Line by line, transcribe the listing below exactly.

_PROVIDED MATERIAL_:
#####

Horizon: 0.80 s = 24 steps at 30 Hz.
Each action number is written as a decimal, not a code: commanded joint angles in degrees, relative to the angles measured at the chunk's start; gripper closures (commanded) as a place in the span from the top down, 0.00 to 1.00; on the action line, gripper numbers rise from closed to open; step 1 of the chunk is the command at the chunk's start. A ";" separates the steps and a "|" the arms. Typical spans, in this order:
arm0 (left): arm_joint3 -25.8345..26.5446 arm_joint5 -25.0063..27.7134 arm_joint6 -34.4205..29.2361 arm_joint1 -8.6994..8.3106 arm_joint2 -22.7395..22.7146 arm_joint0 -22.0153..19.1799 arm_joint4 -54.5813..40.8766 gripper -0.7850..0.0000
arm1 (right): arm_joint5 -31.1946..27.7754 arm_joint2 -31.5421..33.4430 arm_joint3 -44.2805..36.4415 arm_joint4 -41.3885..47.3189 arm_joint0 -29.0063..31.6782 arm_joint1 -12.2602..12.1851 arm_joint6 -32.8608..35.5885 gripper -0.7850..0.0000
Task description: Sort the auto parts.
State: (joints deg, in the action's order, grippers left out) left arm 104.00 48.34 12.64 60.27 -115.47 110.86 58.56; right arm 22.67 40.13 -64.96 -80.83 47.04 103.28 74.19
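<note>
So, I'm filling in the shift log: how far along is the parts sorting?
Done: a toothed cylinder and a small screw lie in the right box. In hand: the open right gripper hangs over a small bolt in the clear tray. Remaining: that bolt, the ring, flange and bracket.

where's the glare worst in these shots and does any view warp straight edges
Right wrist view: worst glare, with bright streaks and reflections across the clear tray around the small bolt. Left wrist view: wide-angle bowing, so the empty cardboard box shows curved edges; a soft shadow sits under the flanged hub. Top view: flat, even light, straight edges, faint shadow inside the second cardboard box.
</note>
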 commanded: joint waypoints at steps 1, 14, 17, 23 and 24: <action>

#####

_WRITTEN SOLUTION_:
Horizon: 0.80 s = 24 steps at 30 Hz.
Each action number is written as a decimal, not a code: commanded joint angles in degrees, relative to the angles measured at the chunk's start; gripper closures (commanded) as a place in the span from the top down, 0.00 to 1.00; on the action line, gripper numbers rise from closed to open; step 1 of the chunk is the command at the chunk's start. A ";" separates the steps and a "|" the arms. Typical spans, in this order:
arm0 (left): arm_joint3 -25.8345..26.5446 arm_joint5 -25.0063..27.7134 arm_joint6 -34.4205..29.2361 arm_joint1 -8.6994..8.3106 arm_joint2 -22.7395..22.7146 arm_joint0 -22.0153..19.1799 arm_joint4 -54.5813..40.8766 gripper -0.7850..0.0000
arm1 (right): arm_joint5 -31.1946..27.7754 arm_joint2 -31.5421..33.4430 arm_joint3 -44.2805..36.4415 arm_joint4 -41.3885..47.3189 arm_joint0 -29.0063..31.6782 arm_joint1 -12.2602..12.1851 arm_joint6 -32.8608..35.5885 gripper -0.7850..0.0000
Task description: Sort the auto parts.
State: (joints deg, in the action's order, grippers left out) left arm 104.00 48.34 12.64 60.27 -115.47 110.86 58.56; right arm 22.67 40.13 -64.96 -80.83 47.04 103.28 74.19
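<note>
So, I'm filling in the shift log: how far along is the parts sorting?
Done: a toothed cylinder and a small screw lie in the right box. In hand: the open right gripper hangs over a small bolt in the clear tray. Remaining: that bolt, the ring, flange and bracket.

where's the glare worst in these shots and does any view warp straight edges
Right wrist view: worst glare, with bright streaks and reflections across the clear tray around the small bolt. Left wrist view: wide-angle bowing, so the empty cardboard box shows curved edges; a soft shadow sits under the flanged hub. Top view: flat, even light, straight edges, faint shadow inside the second cardboard box.
</note>
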 commanded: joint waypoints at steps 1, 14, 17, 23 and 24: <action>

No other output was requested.